Scan the data below and give the number of lines that include the word "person", with no other words.

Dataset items
------------------------------------
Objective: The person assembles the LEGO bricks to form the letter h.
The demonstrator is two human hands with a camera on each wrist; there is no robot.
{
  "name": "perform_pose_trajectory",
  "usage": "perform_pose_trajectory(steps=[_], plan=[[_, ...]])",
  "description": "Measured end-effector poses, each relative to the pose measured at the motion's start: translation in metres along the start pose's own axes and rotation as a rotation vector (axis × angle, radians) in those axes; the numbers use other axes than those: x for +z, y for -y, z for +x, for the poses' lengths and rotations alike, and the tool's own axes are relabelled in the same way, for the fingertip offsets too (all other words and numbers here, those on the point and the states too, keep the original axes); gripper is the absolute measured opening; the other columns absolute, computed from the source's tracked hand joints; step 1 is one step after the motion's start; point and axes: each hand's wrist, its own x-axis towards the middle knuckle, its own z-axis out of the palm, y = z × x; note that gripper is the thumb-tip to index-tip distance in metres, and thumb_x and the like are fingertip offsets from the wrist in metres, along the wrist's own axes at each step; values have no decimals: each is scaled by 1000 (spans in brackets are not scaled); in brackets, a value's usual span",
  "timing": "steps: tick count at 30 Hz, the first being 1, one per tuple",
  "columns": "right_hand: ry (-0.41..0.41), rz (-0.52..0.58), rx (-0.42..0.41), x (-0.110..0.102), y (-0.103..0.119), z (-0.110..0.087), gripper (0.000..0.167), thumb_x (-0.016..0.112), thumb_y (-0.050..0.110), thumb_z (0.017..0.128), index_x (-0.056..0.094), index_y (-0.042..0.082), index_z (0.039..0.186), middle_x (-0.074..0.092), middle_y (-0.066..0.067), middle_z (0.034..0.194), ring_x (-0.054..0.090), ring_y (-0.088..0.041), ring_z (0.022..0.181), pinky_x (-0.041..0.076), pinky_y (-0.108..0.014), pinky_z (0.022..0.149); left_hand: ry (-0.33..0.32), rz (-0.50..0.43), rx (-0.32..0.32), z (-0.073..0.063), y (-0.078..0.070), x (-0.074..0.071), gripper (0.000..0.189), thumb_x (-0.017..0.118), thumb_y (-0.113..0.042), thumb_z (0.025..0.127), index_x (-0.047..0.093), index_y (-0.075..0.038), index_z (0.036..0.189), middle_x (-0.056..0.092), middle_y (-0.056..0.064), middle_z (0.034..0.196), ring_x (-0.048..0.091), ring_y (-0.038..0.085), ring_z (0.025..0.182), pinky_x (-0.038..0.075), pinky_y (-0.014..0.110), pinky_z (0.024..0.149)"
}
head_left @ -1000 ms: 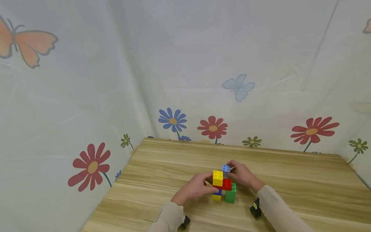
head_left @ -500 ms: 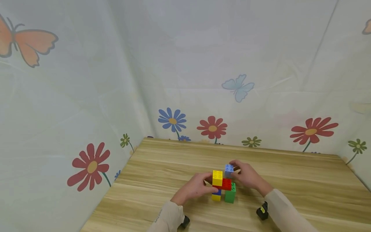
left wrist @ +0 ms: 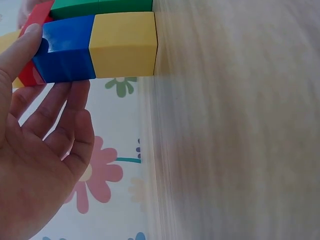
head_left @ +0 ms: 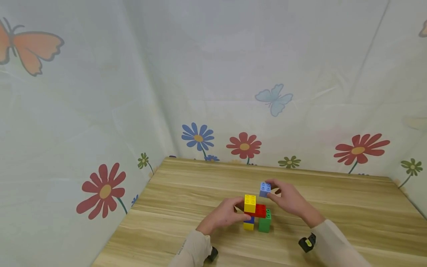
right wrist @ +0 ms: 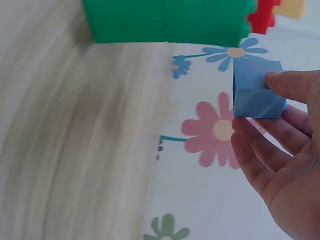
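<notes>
Between thumb and fingers, my right hand [head_left: 288,198] pinches a light blue toy building block [head_left: 265,189], studs up. It is held in the air behind a small block structure. My left hand [head_left: 224,216] grips that structure from the left, its thumb [left wrist: 22,47] at the seam of the red and dark blue blocks. A yellow block [head_left: 250,203] tops the left end of a red block [head_left: 260,210]. Below it are a dark blue block [left wrist: 65,50] and another yellow block [left wrist: 124,45] on the table. Green blocks [head_left: 264,223] support the right end.
The wood-patterned table [head_left: 200,178] meets a pale cloth backdrop [head_left: 213,74] printed with flowers and butterflies at its back and left. A black wrist device [head_left: 307,242] is beside the right sleeve [head_left: 337,241], and another [head_left: 212,254] is by the left sleeve [head_left: 193,248].
My right hand has carried the light blue block rightward and then up, away from just behind the red block. My left hand and the structure have stayed in place.
</notes>
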Motion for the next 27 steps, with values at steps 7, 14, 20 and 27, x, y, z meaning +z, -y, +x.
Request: perform_pose_trajectory(steps=[7, 14, 20, 27], plan=[[-18, -4, -19, -7, 16, -3, 41, 66, 16, 89, 53, 8, 127, 61, -8, 112, 59, -28, 96, 51, -40, 82, 5, 1, 1, -1, -1, 0, 30, 71, -37, 84, 60, -29, 111, 61, -16, 97, 57, 12, 92, 47, 25, 79], [-53, 0, -68, -11, 31, -6, 41, 66, 14, 90, 52, 8, 128, 61, -5, 112, 58, -23, 97, 51, -40, 82, 9, 6, 3, -1, -1, -1, 30, 71, -36, 84, 61, -28, 110, 61, -16, 97, 57, 11, 91, 47, 24, 79], [-80, 27, -144, -11, 44, -7, 41, 65, 10, 90, 51, 4, 128, 61, -3, 110, 58, -19, 96, 52, -35, 80, 17, -5, 5, -1, 0, -1, 29, 71, -36, 84, 60, -29, 111, 61, -16, 98, 57, 11, 92, 47, 25, 80], [-57, 60, -207, -8, 58, -8, 39, 64, 8, 90, 51, 4, 126, 60, -3, 111, 59, -16, 95, 52, -32, 80, 15, 2, 21, -1, 0, -1, 29, 70, -36, 85, 60, -27, 110, 62, -16, 98, 57, 9, 91, 47, 24, 79]])
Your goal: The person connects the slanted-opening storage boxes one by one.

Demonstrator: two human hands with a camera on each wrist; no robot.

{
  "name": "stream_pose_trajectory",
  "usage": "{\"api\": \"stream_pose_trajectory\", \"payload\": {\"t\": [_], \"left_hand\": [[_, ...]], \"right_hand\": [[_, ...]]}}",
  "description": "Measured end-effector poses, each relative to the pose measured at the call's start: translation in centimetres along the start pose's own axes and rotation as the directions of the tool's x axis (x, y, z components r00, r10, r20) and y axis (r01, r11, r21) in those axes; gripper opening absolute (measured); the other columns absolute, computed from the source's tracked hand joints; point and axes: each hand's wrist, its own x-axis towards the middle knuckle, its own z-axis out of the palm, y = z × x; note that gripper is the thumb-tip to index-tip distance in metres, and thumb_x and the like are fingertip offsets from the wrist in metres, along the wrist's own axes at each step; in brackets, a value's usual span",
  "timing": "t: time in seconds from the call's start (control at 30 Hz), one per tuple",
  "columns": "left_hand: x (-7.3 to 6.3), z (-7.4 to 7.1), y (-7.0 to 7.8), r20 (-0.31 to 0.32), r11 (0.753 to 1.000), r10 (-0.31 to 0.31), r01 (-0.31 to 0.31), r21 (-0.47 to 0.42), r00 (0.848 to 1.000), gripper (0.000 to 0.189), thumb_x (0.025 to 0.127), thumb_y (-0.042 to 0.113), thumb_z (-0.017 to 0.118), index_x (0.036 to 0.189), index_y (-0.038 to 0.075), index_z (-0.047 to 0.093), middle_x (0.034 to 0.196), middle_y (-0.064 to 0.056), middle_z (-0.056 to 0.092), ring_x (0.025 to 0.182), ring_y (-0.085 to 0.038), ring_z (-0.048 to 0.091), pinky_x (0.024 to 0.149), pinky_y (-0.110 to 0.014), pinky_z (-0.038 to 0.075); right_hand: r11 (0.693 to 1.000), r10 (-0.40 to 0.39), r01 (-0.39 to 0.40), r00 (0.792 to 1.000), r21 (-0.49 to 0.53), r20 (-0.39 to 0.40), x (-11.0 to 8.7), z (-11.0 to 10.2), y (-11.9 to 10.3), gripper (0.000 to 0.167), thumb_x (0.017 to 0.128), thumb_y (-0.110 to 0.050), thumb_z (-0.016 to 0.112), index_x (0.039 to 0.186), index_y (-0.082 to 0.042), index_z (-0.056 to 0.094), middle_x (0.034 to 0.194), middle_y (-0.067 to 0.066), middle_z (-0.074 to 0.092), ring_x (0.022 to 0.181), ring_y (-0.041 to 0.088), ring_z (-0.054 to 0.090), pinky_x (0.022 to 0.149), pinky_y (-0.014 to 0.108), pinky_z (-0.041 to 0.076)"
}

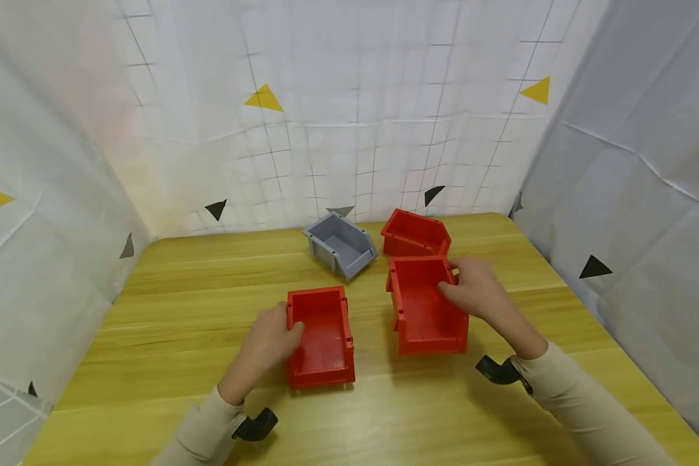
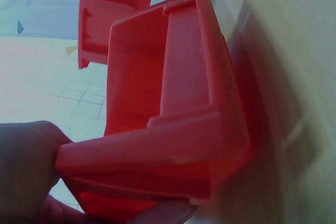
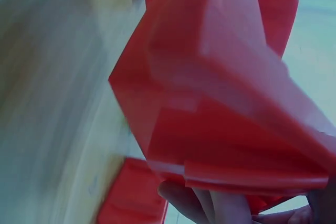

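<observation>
My left hand grips the left wall of a red plastic storage bin, thumb inside over the rim. That bin sits low over the table, its open top facing up. With my right hand I hold a second red bin by its right wall, thumb inside. A shadow under it suggests it is raised off the table. Fingers curl beneath its rim in the right wrist view. Both held bins look empty inside, and a gap separates them.
Behind the right-hand bin stands a third red bin, partly covered by it. A grey bin lies angled to its left. The wooden table ends at white sheeting at the back and sides.
</observation>
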Motion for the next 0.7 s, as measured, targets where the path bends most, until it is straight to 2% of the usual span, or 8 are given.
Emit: {"api": "stream_pose_trajectory", "payload": {"t": [0.17, 0.3, 0.47, 0.7], "left_hand": [[-0.1, 0.5, 0.0, 0.008, 1.000, -0.003, 0.004, -0.019, 1.000, 0.025, 0.095, 0.010, 0.062, 0.113, -0.007, 0.059, 0.078, -0.008, 0.059, 0.061, -0.021, 0.055, 0.053, -0.032, 0.050], [0.0, 0.8, -0.1, 0.001, 1.000, 0.009, -0.009, 0.010, 1.000, 0.021, 0.094, 0.011, 0.060, 0.107, -0.005, 0.058, 0.075, -0.008, 0.057, 0.060, -0.021, 0.054, 0.052, -0.032, 0.047], [0.1, 1.1, 0.0, 0.000, 1.000, 0.008, -0.008, 0.025, 1.000, 0.024, 0.095, 0.013, 0.060, 0.109, -0.007, 0.057, 0.076, -0.009, 0.056, 0.061, -0.022, 0.053, 0.052, -0.032, 0.046], [0.2, 1.3, -0.2, 0.004, 1.000, 0.000, 0.000, 0.019, 1.000, 0.028, 0.096, 0.013, 0.061, 0.115, -0.007, 0.057, 0.080, -0.009, 0.057, 0.063, -0.022, 0.054, 0.053, -0.033, 0.047]], "right_hand": [[1.000, 0.005, -0.006, 0.999, 0.018, 0.035, 0.0, 1.3, -1.1, 0.034, 0.093, -0.008, 0.067, 0.121, 0.011, 0.065, 0.079, 0.007, 0.072, 0.077, 0.026, 0.072, 0.064, 0.039, 0.061], [0.999, -0.027, 0.028, 0.999, -0.025, 0.024, 0.2, 2.1, -1.7, 0.021, 0.091, -0.008, 0.068, 0.106, 0.007, 0.067, 0.081, 0.007, 0.069, 0.070, 0.022, 0.066, 0.061, 0.036, 0.058], [0.998, -0.053, 0.054, 0.998, -0.024, 0.035, 0.3, 3.0, -2.2, 0.010, 0.090, -0.006, 0.068, 0.094, 0.002, 0.064, 0.068, 0.005, 0.059, 0.059, 0.020, 0.057, 0.055, 0.034, 0.052], [1.000, -0.018, 0.018, 0.997, -0.007, 0.078, 0.6, 3.9, -2.9, 0.013, 0.091, -0.007, 0.066, 0.100, 0.002, 0.065, 0.068, 0.005, 0.058, 0.058, 0.021, 0.056, 0.056, 0.033, 0.052]]}}
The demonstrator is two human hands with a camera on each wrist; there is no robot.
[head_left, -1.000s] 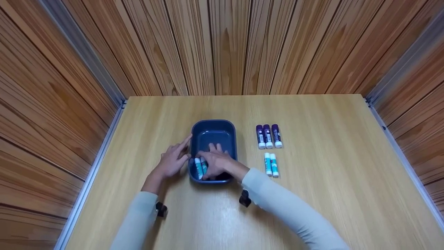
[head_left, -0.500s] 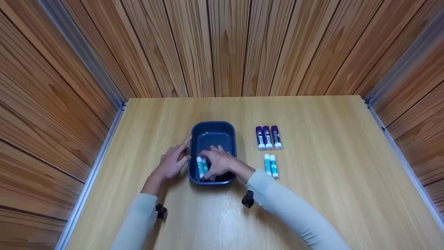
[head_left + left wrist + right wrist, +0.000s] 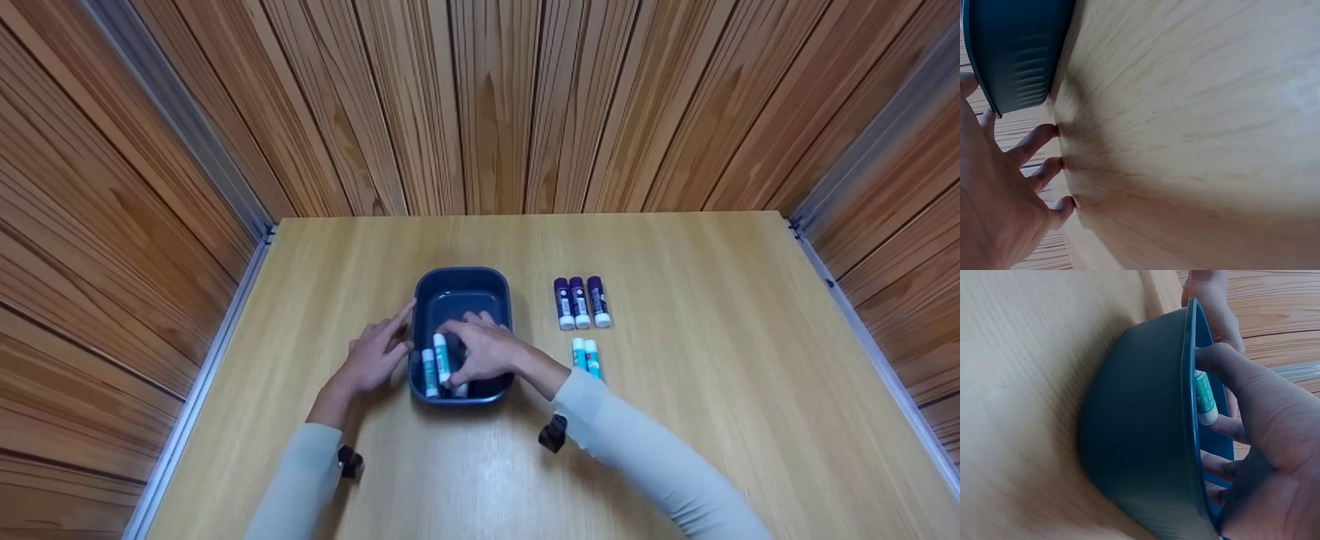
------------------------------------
Reply
2